* **Saved entries**
= = =

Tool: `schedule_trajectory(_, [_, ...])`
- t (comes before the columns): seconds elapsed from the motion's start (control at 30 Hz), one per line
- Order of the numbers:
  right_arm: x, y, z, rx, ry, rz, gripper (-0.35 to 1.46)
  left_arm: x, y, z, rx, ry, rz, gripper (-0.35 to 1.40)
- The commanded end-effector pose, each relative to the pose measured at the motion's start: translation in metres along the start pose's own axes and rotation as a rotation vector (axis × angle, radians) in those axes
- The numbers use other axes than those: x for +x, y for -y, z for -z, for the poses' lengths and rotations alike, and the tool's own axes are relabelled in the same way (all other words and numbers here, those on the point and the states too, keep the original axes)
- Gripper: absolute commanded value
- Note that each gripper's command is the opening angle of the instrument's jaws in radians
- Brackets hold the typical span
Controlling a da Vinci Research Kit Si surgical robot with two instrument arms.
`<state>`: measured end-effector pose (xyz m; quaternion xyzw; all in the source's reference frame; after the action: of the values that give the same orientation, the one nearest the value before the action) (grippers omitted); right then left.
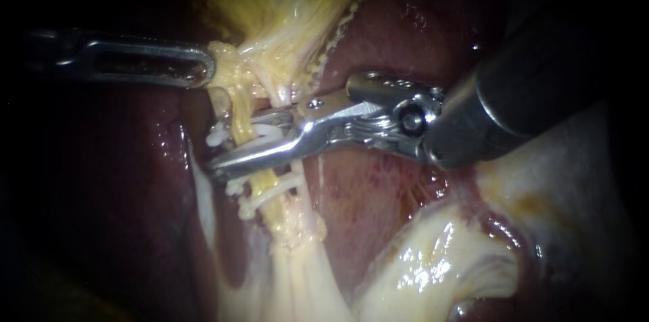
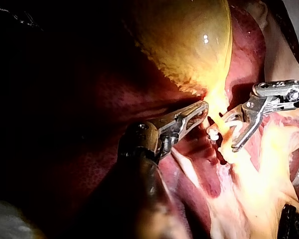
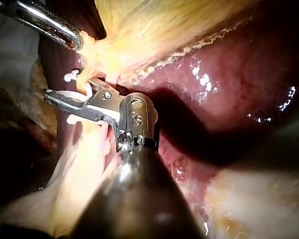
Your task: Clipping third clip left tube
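endoscope v. close; both wrist cams near, all share tube (image 1: 233,102).

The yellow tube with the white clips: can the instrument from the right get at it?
Probably yes. The right instrument has its jaws astride the tube, holding a white clip around it, beside the fitted clips. The left instrument grips tissue higher up, out of the way.

The right instrument's (image 1: 222,147) shaft is cut off by the edge at 2 o'clock. The left instrument (image 1: 205,69) fades into darkness toward 9 o'clock. The tube (image 1: 236,95) covers the middle of the clip (image 1: 263,130) held between the right instrument's jaws, and the lower jaw hides the stretch of tube it crosses.
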<state>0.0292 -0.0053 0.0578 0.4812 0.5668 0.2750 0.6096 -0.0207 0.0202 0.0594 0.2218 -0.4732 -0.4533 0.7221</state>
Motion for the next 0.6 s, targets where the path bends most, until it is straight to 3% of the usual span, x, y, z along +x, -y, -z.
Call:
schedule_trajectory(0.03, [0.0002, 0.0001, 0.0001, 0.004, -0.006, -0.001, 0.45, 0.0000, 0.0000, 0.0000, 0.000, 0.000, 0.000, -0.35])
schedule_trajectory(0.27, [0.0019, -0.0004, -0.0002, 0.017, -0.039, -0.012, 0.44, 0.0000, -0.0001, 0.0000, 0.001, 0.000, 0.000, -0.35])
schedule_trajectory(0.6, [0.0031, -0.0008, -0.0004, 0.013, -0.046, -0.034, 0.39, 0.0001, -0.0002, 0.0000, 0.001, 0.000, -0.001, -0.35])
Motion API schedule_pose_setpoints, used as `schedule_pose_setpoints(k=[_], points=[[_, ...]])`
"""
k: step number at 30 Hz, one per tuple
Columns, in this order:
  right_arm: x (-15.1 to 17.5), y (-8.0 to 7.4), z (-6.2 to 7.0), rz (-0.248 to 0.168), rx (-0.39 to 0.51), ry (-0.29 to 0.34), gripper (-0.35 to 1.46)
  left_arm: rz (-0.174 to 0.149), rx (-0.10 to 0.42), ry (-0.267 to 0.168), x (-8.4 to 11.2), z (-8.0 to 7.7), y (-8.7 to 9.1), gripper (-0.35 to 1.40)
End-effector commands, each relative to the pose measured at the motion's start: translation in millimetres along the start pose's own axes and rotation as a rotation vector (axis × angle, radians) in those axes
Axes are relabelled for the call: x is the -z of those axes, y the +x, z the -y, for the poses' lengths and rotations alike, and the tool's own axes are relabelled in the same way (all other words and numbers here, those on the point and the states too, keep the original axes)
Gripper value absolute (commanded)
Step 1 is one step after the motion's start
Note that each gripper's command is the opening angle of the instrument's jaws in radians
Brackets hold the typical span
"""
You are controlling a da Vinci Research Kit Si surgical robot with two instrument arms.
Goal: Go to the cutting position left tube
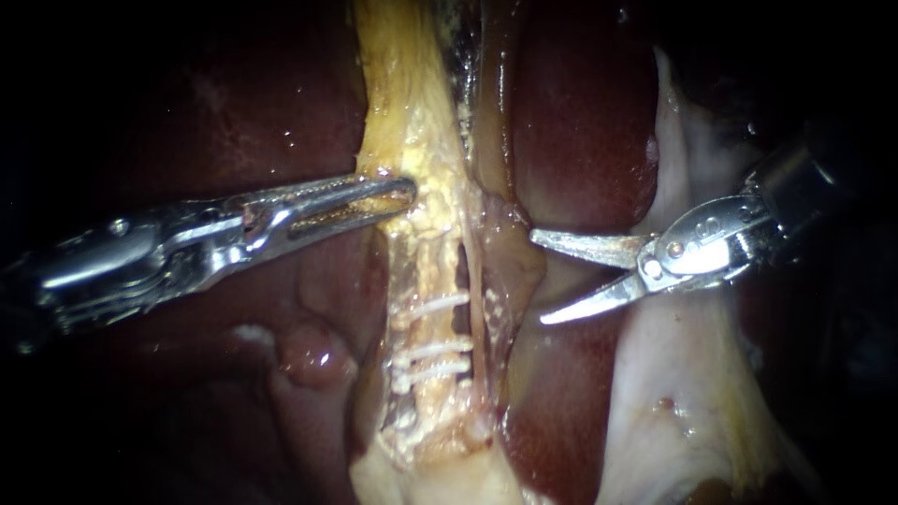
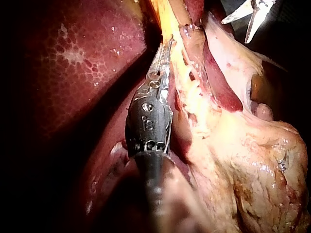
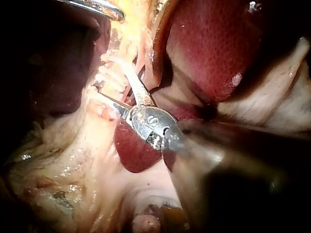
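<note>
Approach incomplete: the steel scissor-bladed right instrument (image 1: 538, 278) holds its claw spread at 3 o'clock of the pale yellow, crumbly left tube (image 1: 432, 325), near but not astride it; the slender steel left instrument (image 1: 410, 190) pinches yellow fatty tissue (image 1: 402, 122) at 12 o'clock of three white clips (image 1: 432, 348); the tube's long axis runs 12 to 6 o'clock, centre view.

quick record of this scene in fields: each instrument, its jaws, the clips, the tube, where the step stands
left instrument: enters from the left, jaws shut on yellow tissue above the clips
right instrument: two pointed blades, open, holding nothing
clips: three, white, across the left tube
blades to tube: apart, off to its right, about level with the top clip
liver: dark red, on both sides of the tube
status: tube uncut, blades not yet around it
</note>
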Motion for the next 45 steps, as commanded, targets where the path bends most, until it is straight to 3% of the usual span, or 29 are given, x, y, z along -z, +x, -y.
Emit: schedule_pose_setpoints(k=[1,4,12,15,21,26,36,45], points=[[0.0,0.0,0.0,0.0,0.0,0.0,1.43,0.0,0.0,0.0,0.0,0.0,0.0,-0.35],[-0.1,-0.2,0.4,0.005,-0.002,0.004,1.43,0.004,0.002,0.003,0.3,0.0,-0.3,-0.35],[-2.1,-2.8,3.5,0.116,-0.172,0.124,1.33,0.052,-0.015,0.01,3.5,0.4,-3.6,-0.35],[-3.4,-3.5,4.0,0.139,-0.207,0.161,1.3,0.075,-0.019,0.009,5.1,0.6,-4.8,-0.35],[-5.7,-3.9,3.2,0.159,-0.256,0.238,1.23,0.11,-0.03,0.009,7.6,1.3,-6.5,-0.35],[-7.6,-4.0,2.3,0.152,-0.293,0.305,1.24,0.118,-0.044,0.003,8.8,1.7,-6.9,-0.35],[-10.0,-3.8,2.1,0.168,-0.308,0.389,1.24,0.117,-0.044,0.004,9.4,1.9,-6.9,-0.35],[-12.0,-5.5,2.1,0.182,-0.326,0.435,1.23,0.124,-0.041,0.004,10.4,2.1,-7.3,-0.35]])
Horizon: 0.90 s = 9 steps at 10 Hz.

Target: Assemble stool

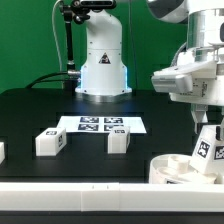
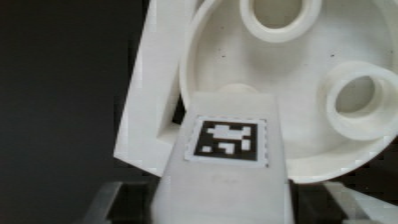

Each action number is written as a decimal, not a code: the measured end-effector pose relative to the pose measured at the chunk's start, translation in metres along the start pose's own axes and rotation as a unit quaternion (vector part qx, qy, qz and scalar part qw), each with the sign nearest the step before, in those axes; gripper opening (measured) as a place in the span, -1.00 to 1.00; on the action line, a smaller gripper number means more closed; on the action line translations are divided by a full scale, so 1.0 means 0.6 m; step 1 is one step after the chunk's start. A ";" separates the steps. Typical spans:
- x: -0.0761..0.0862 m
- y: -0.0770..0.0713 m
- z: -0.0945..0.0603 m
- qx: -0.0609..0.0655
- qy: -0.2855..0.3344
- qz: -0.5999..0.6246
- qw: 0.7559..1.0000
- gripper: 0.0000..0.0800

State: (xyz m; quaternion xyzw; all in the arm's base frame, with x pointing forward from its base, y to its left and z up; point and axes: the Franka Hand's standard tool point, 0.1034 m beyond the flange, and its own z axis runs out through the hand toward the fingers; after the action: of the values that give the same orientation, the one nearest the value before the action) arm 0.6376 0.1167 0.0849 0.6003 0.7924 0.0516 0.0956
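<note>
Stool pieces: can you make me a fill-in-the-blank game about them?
1. The table is coloured ___.
2. The pincer holds ___ leg over the seat.
3. The wrist view shows ___ round holes in the seat.
4. Fully in view, ___ loose legs lie on the table.
Missing words: black, one, two, two.

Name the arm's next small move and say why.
Probably shift the leg, held in the gripper, sideways toward the nearest hole in the seat, then lower it. The leg's tip seems to sit beside that hole, not in it.
</note>
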 end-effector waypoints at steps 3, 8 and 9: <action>-0.001 0.000 0.000 0.000 0.000 0.019 1.000 -0.12; 0.005 -0.002 -0.002 0.037 0.000 0.267 0.963 -0.13; 0.012 0.004 -0.002 0.035 0.002 0.328 0.944 -0.13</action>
State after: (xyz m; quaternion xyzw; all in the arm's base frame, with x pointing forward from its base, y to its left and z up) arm 0.6378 0.1244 0.0858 0.8302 0.5527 0.0531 0.0506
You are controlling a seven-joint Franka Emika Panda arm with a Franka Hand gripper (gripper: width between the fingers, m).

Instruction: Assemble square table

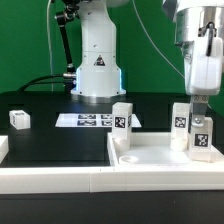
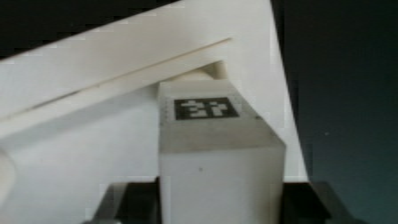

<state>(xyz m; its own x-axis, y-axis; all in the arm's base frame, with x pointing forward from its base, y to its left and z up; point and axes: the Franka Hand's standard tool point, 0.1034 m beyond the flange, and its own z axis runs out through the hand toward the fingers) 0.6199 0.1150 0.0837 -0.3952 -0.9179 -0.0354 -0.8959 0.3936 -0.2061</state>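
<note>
Quick look at the square table top (image 1: 150, 152): sitting rim-up at the near right of the black work surface (image 1: 50, 135) in the exterior view, just behind the long white rail (image 1: 50, 178). Basically working as a shallow tray here, with three legs upright in it.

Contents of the tray:
- Far-left corner: corner leg (image 1: 122, 120), standing upright, tag turned toward the camera.
- Along the far rim, toward the exterior view's right: second leg (image 1: 181, 118), also upright.
- Just beside that one, a bit nearer and further right: held leg (image 1: 201, 137), pinched near its upper end by the gripper (image 1: 200, 106) reaching straight down from above.

Claw at a narrowish spread, clamped on the held leg with a finger on either side. Same story in the wrist view: white block filling the middle of the shot, tag facing the lens, dark fingers flanking it, and a corner of the tray's raised rim right behind. Can't tell whether its lower end touches the tray floor or sits in anything.

Outside the tray: loose leg (image 1: 19, 119) on the black surface way over at the exterior view's left, well apart from the rest. Marker board (image 1: 88, 120) flat on the table between that loose leg and the tray, just in front of the robot base (image 1: 97, 70).
</note>
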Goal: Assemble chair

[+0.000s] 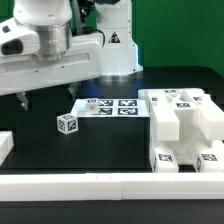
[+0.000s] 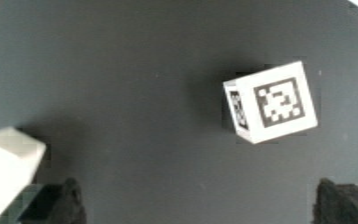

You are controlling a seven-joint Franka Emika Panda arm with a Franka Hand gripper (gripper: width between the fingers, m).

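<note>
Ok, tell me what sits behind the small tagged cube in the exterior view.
Behind the cube, toward the exterior view's right, the marker board lies flat on the black table. The arm covers what lies farther back.

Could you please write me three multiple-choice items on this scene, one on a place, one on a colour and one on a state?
1. Where does the small tagged block lie?
A. on the table, at the exterior view's left of the marker board
B. on the marker board
C. held in the air

2. What colour is the table top?
A. red
B. black
C. yellow

3. How does the pincer stand?
A. shut on the small tagged block
B. shut, empty
C. open, empty

Answers:
1 A: the block rests on the bare table, left of the board.
2 B: the bare surface is black.
3 C: the wrist view shows the fingers wide apart with nothing between them.
</note>
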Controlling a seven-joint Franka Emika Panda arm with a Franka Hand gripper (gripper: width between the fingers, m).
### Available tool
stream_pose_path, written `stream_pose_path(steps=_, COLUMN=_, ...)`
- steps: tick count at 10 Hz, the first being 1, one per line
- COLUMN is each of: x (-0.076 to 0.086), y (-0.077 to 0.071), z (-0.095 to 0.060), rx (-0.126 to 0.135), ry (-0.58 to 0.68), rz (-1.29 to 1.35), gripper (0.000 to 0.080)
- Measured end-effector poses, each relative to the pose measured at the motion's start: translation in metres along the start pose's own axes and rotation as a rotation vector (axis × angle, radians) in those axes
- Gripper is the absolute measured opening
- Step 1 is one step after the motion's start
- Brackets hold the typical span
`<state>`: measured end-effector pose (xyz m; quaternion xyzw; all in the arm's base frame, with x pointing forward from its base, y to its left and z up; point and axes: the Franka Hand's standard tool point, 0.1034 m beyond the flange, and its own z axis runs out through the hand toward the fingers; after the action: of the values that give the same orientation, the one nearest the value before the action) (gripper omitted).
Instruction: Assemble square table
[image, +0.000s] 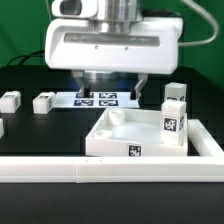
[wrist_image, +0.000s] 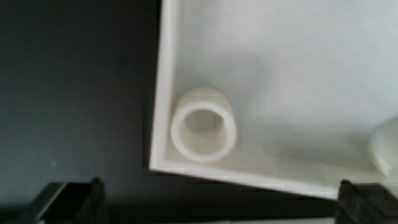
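The white square tabletop (image: 120, 135) lies with its raised rim up at the exterior view's centre right. One white tagged leg (image: 174, 115) stands upright in its right corner. Two loose leg blocks (image: 10, 100) (image: 43, 101) lie at the exterior view's left, and another one shows at the left edge (image: 2, 127). My gripper (image: 110, 88) hangs open and empty over the tabletop's far side. In the wrist view a tabletop corner (wrist_image: 285, 90) with its round hole (wrist_image: 201, 125) lies below my gripper (wrist_image: 217, 205). The dark fingertips (wrist_image: 71, 200) stand wide apart, holding nothing.
The marker board (image: 97, 98) lies flat behind the tabletop, under the gripper. A long white border rail (image: 100, 170) runs along the front and turns up the exterior view's right side (image: 205, 140). The table surface is black.
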<state>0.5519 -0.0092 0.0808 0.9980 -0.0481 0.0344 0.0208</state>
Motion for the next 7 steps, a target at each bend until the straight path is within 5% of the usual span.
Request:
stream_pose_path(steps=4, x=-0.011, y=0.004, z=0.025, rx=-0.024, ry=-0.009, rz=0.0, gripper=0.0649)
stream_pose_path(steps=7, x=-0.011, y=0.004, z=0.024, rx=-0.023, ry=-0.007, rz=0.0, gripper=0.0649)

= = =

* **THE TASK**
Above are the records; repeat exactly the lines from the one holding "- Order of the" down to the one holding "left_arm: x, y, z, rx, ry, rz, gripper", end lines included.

* **TASK ANSWER**
- Order of the numbers:
  right_arm: x, y, z, rx, ry, rz, gripper (-0.35 to 1.46)
  left_arm: x, y, z, rx, ry, rz, gripper (-0.35 to 1.40)

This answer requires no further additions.